Route Handlers Should Stay Thin Enough That The Web Boundary Is Still Easy To Read
Keep handlers focused on translating HTTP requests into service calls and responses.
In OrderOps, OrderOps is graduating from internal scripts to a small service that other tools and dashboards can call safely. That makes Route Handlers a real engineering concern instead of a trivia topic. It affects whether the script or service stays easy to trust when another engineer reads it six weeks later.

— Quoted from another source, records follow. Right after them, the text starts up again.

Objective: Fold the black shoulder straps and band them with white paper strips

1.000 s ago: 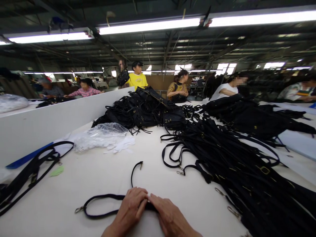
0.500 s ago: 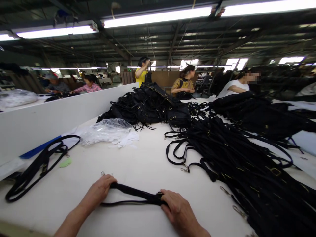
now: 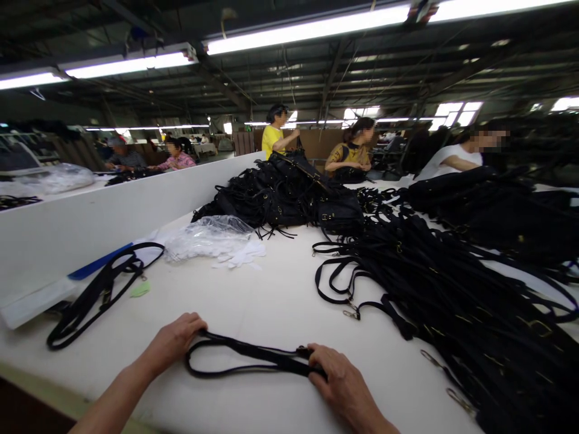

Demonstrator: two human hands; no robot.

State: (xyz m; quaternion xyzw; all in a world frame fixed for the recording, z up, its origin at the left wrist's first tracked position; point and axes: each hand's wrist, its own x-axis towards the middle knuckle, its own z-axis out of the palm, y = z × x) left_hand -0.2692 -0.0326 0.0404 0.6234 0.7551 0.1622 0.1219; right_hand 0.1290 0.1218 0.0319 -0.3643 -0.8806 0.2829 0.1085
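Head view: the left hand [image 3: 174, 342] pinches one end of a folded black strap [image 3: 246, 355] while the right hand [image 3: 341, 386] closes over the other end, pressing it onto the white table [image 3: 271, 301]; both hands are curled shut on the strap, which lies doubled in a flat loop between them, near the table's front edge. To do this well, the person would likely keep the two runs of webbing lying parallel and untwisted, hold even tension from both ends, and keep the metal clip clear of the fold. Compared with half a second ago, the hands sit slightly wider apart and the loop by the left hand has opened, sagging toward the person. A second ago the hands were touching at the strap's middle. To the right lies a big heap of straps [image 3: 452, 289]; beyond it, a pile of bags [image 3: 280, 199]. A plastic bag [image 3: 212, 236] and another loose strap [image 3: 97, 289] lie to the left; other people work in the background.
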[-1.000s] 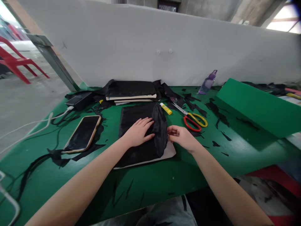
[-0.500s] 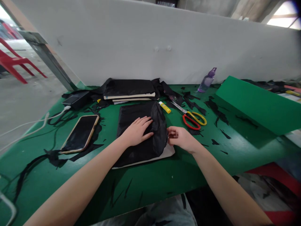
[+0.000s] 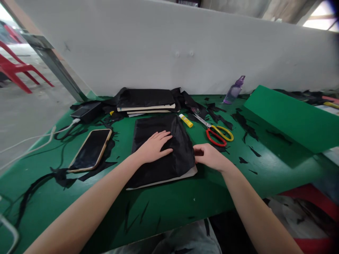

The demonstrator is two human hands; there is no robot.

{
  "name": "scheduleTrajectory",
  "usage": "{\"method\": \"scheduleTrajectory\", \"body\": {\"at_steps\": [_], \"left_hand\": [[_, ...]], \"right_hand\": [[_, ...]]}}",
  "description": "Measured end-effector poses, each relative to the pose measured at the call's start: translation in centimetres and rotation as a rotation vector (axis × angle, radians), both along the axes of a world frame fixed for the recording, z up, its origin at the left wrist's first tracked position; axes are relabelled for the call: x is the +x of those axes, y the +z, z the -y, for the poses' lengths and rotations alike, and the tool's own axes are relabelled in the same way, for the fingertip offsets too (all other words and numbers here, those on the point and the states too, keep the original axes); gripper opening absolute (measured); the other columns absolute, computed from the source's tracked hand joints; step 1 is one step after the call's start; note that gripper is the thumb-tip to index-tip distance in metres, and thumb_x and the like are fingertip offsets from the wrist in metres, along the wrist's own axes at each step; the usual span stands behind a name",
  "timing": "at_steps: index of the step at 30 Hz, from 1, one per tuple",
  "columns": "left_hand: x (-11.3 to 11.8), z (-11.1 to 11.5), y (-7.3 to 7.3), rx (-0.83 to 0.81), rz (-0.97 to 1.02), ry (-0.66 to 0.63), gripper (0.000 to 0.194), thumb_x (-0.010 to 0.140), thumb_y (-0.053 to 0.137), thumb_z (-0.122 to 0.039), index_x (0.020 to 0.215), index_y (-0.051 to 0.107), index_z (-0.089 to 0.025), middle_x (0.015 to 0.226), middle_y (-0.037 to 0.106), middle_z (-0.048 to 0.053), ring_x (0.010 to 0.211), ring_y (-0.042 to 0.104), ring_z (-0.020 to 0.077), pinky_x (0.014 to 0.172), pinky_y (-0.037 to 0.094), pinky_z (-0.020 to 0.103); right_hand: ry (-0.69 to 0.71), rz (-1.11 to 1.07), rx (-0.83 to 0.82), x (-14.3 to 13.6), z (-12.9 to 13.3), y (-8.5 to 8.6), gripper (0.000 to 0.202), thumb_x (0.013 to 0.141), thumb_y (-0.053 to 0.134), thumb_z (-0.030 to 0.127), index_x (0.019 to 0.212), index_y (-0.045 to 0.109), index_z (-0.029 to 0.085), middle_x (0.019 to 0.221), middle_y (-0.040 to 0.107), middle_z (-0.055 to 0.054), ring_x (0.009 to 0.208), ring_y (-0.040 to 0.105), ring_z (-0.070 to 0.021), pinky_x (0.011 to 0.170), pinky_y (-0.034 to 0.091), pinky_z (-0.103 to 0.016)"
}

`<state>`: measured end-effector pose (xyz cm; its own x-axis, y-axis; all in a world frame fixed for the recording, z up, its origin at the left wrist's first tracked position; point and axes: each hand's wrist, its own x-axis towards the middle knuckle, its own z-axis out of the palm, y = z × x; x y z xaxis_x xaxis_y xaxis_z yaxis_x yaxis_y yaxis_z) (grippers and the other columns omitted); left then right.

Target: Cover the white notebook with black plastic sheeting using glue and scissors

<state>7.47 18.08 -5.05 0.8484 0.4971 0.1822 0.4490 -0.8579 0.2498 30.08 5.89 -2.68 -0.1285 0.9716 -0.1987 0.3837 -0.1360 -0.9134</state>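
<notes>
A flat panel covered in black fabric lies in front of me, with a strip of its pale base showing along the near edge and at the near right corner. My left hand rests flat on the cloth, fingers spread. At the panel's right edge, my right hand has its fingers curled and pinched on the fabric's border; the fingertips are partly hidden. A yellow glue stick lies just beyond the panel's far right corner. Scissors with red and yellow handles lie farther right.
Black-covered boards are stacked at the back by the white partition. On the left are a phone and a black box with a white cable. A purple bottle and a green board stand right, among black scraps.
The right hand has moved slightly right, drawing the bunched fabric outward so it lies flatter over the panel's right edge. The left hand has stayed in place.
</notes>
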Motion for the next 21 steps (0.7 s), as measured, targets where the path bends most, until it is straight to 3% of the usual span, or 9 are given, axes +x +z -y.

The common failure mode is straightforward: If route handlers own all the business logic, testing and refactoring become harder quickly. The stronger move is to make the rule explicit, keep the data shape visible, and leave a code path that is easy to narrate under interview pressure. Interviewers like thin-route answers because they reflect maintainable boundary design.
- Keep handlers focused on translating HTTP requests into service calls and responses.
- Project lens: OrderOps is graduating from internal scripts to a small service that other tools and dashboards can call safely
- Common pitfall: If route handlers own all the business logic, testing and refactoring become harder quickly.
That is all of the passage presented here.